Problem to work on: Output only the lines of the entries that follow, starting at the one with "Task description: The" and running down to the one with "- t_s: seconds", both included and unchanged.
----- Given data -----
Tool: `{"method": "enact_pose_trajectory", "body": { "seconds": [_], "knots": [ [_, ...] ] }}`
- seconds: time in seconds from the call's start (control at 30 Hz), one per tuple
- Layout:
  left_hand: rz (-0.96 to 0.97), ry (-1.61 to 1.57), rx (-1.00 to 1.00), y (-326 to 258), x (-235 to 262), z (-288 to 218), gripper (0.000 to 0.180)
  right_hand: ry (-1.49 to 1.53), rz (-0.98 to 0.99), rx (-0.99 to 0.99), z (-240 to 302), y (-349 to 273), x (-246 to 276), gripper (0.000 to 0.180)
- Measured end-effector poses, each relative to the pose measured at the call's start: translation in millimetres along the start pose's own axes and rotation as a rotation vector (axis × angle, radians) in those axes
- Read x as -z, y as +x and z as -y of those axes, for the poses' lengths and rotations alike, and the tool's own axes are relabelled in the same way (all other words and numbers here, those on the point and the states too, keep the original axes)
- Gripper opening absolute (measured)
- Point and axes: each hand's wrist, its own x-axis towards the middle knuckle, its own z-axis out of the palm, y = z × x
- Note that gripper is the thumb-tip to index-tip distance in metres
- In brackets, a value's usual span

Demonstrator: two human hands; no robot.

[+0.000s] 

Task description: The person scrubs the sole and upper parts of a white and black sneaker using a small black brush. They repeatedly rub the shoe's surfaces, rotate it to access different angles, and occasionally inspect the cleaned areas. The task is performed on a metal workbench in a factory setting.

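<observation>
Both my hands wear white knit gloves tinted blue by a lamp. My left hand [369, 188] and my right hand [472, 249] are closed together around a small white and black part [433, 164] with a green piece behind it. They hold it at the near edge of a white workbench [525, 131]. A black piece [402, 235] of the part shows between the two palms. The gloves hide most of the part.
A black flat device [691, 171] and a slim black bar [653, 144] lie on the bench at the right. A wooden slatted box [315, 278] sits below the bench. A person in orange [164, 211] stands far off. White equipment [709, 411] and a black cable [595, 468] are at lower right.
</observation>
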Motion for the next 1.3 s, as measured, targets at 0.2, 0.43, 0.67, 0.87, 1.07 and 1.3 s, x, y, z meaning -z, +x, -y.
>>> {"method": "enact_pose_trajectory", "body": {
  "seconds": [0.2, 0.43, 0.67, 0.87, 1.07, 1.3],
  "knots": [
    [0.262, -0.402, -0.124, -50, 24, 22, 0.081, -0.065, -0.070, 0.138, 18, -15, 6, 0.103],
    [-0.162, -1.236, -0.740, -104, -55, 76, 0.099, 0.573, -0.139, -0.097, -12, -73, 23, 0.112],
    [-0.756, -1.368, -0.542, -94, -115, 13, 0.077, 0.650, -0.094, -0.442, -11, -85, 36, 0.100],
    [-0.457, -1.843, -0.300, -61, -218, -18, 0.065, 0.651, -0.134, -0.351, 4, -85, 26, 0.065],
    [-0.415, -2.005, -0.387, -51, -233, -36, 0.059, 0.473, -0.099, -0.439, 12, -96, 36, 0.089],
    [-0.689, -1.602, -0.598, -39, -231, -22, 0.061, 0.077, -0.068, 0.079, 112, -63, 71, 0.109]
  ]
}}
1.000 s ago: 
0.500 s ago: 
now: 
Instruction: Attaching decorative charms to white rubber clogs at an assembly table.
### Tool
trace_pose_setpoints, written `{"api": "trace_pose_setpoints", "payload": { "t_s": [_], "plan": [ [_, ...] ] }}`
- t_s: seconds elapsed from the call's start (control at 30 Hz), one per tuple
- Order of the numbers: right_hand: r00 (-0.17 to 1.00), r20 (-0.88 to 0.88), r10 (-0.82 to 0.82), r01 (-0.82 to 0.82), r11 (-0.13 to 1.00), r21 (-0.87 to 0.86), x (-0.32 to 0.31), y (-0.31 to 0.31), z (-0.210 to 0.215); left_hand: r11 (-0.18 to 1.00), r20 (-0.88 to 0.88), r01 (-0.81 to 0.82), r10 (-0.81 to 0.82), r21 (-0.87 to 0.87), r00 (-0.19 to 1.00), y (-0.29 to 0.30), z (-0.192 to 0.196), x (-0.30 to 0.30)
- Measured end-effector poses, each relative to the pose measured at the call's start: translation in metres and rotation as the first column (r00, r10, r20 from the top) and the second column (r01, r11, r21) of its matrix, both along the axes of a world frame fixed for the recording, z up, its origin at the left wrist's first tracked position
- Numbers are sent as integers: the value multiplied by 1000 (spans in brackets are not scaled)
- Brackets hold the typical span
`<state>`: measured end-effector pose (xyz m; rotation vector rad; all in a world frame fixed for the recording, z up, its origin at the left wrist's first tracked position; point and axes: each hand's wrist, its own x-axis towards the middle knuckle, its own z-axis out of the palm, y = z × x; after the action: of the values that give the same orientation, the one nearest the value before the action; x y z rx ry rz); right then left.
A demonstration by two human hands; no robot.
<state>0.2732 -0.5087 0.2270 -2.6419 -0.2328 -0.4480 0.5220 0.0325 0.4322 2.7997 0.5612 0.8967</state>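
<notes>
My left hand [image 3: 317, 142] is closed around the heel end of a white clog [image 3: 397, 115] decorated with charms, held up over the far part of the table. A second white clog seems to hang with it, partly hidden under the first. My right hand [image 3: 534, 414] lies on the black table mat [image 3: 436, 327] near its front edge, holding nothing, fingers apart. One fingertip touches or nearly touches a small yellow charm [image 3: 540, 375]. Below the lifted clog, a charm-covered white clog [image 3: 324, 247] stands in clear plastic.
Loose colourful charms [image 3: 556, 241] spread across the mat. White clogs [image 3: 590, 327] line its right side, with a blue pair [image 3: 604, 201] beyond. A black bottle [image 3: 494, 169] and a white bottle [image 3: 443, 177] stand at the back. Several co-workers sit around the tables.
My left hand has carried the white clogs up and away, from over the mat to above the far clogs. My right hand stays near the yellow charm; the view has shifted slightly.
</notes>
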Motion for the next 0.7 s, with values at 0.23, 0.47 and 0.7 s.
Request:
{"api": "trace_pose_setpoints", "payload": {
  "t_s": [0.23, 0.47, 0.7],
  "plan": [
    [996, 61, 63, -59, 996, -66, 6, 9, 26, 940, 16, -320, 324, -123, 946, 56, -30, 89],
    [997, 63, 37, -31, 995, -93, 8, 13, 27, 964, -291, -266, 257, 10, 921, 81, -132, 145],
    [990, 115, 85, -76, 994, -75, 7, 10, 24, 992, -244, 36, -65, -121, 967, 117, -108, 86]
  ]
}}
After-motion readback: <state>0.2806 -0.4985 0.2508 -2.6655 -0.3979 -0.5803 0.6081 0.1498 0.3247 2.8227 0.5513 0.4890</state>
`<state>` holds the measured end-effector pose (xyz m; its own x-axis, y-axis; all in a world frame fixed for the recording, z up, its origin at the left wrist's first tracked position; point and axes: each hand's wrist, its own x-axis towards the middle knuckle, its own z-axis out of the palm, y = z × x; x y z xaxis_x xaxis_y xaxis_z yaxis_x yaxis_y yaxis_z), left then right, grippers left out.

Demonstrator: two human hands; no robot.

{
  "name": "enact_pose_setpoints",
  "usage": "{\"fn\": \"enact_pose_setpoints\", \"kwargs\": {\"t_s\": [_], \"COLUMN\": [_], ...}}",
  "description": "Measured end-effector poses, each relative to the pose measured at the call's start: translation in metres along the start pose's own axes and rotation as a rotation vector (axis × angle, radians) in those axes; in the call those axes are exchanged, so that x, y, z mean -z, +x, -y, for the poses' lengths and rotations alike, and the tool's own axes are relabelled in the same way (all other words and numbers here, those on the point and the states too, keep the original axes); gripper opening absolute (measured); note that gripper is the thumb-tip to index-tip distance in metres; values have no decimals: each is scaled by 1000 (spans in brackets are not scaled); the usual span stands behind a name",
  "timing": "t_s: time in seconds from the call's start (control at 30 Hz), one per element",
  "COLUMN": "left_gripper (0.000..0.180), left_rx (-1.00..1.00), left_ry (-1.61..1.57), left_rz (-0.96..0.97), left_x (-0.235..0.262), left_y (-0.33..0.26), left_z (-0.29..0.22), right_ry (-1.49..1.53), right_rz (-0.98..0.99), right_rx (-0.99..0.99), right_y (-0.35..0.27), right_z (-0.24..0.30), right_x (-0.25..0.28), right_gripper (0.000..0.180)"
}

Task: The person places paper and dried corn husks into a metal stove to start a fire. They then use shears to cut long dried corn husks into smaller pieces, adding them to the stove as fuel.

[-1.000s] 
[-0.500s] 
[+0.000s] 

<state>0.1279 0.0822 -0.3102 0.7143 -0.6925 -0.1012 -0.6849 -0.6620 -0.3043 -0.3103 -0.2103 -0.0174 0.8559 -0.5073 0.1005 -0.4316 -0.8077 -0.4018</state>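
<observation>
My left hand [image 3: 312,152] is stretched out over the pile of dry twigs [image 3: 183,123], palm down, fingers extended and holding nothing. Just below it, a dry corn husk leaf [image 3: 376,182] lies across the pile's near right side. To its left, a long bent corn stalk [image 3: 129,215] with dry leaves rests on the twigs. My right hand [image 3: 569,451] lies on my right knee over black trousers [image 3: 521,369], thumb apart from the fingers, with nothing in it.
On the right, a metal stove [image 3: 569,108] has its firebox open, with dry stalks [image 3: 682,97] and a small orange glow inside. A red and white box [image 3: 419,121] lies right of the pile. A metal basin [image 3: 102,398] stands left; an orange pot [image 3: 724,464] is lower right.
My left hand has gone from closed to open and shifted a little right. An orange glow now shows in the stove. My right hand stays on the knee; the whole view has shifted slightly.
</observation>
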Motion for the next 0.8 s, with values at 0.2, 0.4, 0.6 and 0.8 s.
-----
Solution:
Task description: The person scrubs the sole and upper parts of a white and black sneaker using a small black brush. They repeatedly rub the shoe's surfaces, rotate it to access different angles, and occasionally inspect the cleaned areas. The task is performed on a metal workbench in a factory setting.

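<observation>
Both my hands wear white knit gloves tinted blue by a lamp. My left hand [369, 188] and my right hand [472, 249] are closed together around a small white and black part [433, 164] with a green piece behind it. They hold it at the near edge of a white workbench [525, 131]. A black piece [402, 235] of the part shows between the two palms. The gloves hide most of the part.
A black flat device [691, 171] and a slim black bar [653, 144] lie on the bench at the right. A wooden slatted box [315, 278] sits below the bench. A person in orange [164, 211] stands far off. White equipment [709, 411] and a black cable [595, 468] are at lower right.
</observation>
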Motion for the next 1.3 s, as measured, targets at 0.2, 0.43, 0.67, 0.87, 1.07 and 1.3 s, x, y, z meaning -z, +x, -y.
>>> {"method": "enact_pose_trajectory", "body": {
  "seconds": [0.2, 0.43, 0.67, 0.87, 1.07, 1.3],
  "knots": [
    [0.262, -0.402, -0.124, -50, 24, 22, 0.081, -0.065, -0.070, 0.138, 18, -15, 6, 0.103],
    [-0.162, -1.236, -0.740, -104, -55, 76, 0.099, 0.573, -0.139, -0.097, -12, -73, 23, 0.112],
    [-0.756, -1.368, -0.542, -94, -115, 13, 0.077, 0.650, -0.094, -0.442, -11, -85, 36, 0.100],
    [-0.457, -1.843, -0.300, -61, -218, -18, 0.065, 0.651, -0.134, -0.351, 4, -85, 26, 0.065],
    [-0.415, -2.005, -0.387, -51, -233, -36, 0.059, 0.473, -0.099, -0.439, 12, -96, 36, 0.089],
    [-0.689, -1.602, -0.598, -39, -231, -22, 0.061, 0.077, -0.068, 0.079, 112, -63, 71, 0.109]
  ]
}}
1.000 s ago: 
0.500 s ago: 
now: 
Instruction: Attaching decorative charms to white rubber clogs at an assembly table.
### Tool
trace_pose_setpoints, written `{"api": "trace_pose_setpoints", "payload": { "t_s": [_], "plan": [ [_, ...] ] }}`
- t_s: seconds elapsed from the call's start (control at 30 Hz), one per tuple

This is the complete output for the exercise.